_Recorded data:_
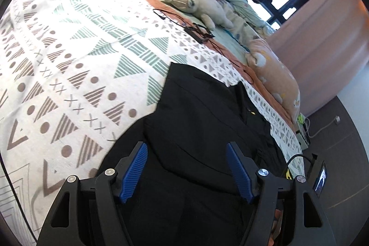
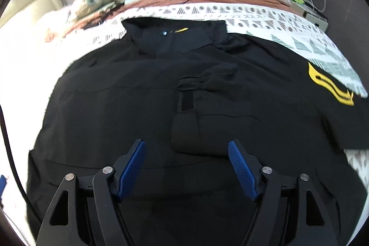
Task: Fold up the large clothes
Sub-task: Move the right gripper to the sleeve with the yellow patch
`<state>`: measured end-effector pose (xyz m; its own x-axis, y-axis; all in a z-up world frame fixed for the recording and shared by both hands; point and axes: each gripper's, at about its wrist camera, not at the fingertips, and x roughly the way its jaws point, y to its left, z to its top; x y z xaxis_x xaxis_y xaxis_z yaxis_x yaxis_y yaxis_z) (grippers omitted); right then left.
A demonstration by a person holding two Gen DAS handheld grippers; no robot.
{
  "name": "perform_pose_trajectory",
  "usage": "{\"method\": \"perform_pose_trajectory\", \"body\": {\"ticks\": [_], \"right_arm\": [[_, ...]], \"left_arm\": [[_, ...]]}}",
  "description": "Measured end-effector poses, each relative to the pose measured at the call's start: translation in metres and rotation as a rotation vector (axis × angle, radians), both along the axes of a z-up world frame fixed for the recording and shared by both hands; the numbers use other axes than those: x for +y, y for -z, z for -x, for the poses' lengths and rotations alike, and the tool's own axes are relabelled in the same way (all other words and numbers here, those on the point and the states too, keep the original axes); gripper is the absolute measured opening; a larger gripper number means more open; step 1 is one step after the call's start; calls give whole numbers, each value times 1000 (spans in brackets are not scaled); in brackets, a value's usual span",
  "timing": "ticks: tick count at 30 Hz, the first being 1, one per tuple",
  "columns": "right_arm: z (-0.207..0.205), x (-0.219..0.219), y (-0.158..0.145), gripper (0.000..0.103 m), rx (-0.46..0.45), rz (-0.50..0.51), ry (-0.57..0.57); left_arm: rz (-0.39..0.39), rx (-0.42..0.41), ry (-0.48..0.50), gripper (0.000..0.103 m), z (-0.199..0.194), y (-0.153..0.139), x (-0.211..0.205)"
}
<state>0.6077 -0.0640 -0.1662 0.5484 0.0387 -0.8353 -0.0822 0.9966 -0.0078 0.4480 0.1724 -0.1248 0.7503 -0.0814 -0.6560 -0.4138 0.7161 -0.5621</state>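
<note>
A large black jacket [image 2: 143, 96] lies spread on the patterned bedspread [image 2: 311, 43], collar toward the pillows. A sleeve with a strap cuff [image 2: 186, 121] is folded across its middle. A yellow chevron patch [image 2: 332, 89] marks the shoulder at right. My right gripper [image 2: 187, 146] hovers over the jacket's lower middle, open, blue pads apart with no cloth pinched. In the left wrist view the same jacket [image 1: 203, 121] runs along the bed's edge, and my left gripper [image 1: 187, 149] stands open above its near part, nothing between the pads.
The bedspread [image 1: 69, 61] covers the bed to the left. A plush toy [image 1: 196, 4], black cables [image 1: 196, 31] and an orange pillow [image 1: 276, 75] lie toward the head. Pink curtains [image 1: 311, 38] and a window stand beyond. The dark floor [image 1: 341, 142] with a small box of cables sits right.
</note>
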Motion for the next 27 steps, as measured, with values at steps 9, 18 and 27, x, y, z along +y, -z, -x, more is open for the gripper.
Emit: {"method": "perform_pose_trajectory", "body": {"ticks": [9,18,27], "right_arm": [[-28,22,30,74,97,161,-69],[-30,-29,19,71,95,106,19],[-9,-139,-30,71,-24,16,328]], "left_arm": [[14,12,-53,71,4,2,13],[-5,35,-19,71,-5,8,-2],[-38,45,-1,71,-9,9,-12]]}}
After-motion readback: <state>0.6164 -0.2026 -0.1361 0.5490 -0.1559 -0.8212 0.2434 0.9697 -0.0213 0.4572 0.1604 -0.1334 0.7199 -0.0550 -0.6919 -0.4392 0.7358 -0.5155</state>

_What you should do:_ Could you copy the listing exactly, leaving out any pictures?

_Solution to this exercise:_
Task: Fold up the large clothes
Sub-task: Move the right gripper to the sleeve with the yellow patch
`<state>`: measured end-effector pose (xyz m; its own x-axis, y-axis; all in a z-up world frame fixed for the recording and shared by both hands; point and axes: each gripper's, at about its wrist camera, not at the fingertips, and x roughly the way its jaws point, y to its left, z to its top; x y z xaxis_x xaxis_y xaxis_z yaxis_x yaxis_y yaxis_z) (grippers omitted); right then left.
A demonstration by a person holding two Gen DAS handheld grippers; no robot.
{
  "name": "perform_pose_trajectory",
  "usage": "{\"method\": \"perform_pose_trajectory\", \"body\": {\"ticks\": [_], \"right_arm\": [[_, ...]], \"left_arm\": [[_, ...]]}}",
  "description": "Measured end-effector poses, each relative to the pose measured at the call's start: translation in metres and rotation as a rotation vector (axis × angle, radians), both along the axes of a z-up world frame fixed for the recording and shared by both hands; the numbers use other axes than those: x for +y, y for -z, z for -x, for the poses' lengths and rotations alike, and the tool's own axes are relabelled in the same way (all other words and numbers here, those on the point and the states too, keep the original axes); gripper is the absolute measured opening; a larger gripper number means more open; step 1 is one step after the call's start; calls give whole numbers, each value times 1000 (spans in brackets are not scaled); in brackets, a value's usual span",
  "timing": "ticks: tick count at 30 Hz, the first being 1, one per tuple",
  "columns": "right_arm: z (-0.207..0.205), x (-0.219..0.219), y (-0.158..0.145), gripper (0.000..0.103 m), rx (-0.46..0.45), rz (-0.50..0.51), ry (-0.57..0.57); left_arm: rz (-0.39..0.39), rx (-0.42..0.41), ry (-0.48..0.50), gripper (0.000..0.103 m), z (-0.199..0.194), y (-0.153..0.139), x (-0.211..0.205)"
}
<state>0.6077 -0.0640 -0.1662 0.5484 0.0387 -0.8353 -0.0822 0.9966 -0.0078 0.4480 0.1724 -0.1248 0.7503 -0.0814 -0.6560 -0.4138 0.7161 -0.5621</state>
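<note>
A large black jacket [image 2: 143, 96] lies spread on the patterned bedspread [image 2: 311, 43], collar toward the pillows. A sleeve with a strap cuff [image 2: 186, 121] is folded across its middle. A yellow chevron patch [image 2: 332, 89] marks the shoulder at right. My right gripper [image 2: 187, 146] hovers over the jacket's lower middle, open, blue pads apart with no cloth pinched. In the left wrist view the same jacket [image 1: 203, 121] runs along the bed's edge, and my left gripper [image 1: 187, 149] stands open above its near part, nothing between the pads.
The bedspread [image 1: 69, 61] covers the bed to the left. A plush toy [image 1: 196, 4], black cables [image 1: 196, 31] and an orange pillow [image 1: 276, 75] lie toward the head. Pink curtains [image 1: 311, 38] and a window stand beyond. The dark floor [image 1: 341, 142] with a small box of cables sits right.
</note>
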Motion for the next 27 steps, as measured, with values at steps 9, 18 and 27, x, y, z along +y, -z, -x, more is open for the gripper.
Emit: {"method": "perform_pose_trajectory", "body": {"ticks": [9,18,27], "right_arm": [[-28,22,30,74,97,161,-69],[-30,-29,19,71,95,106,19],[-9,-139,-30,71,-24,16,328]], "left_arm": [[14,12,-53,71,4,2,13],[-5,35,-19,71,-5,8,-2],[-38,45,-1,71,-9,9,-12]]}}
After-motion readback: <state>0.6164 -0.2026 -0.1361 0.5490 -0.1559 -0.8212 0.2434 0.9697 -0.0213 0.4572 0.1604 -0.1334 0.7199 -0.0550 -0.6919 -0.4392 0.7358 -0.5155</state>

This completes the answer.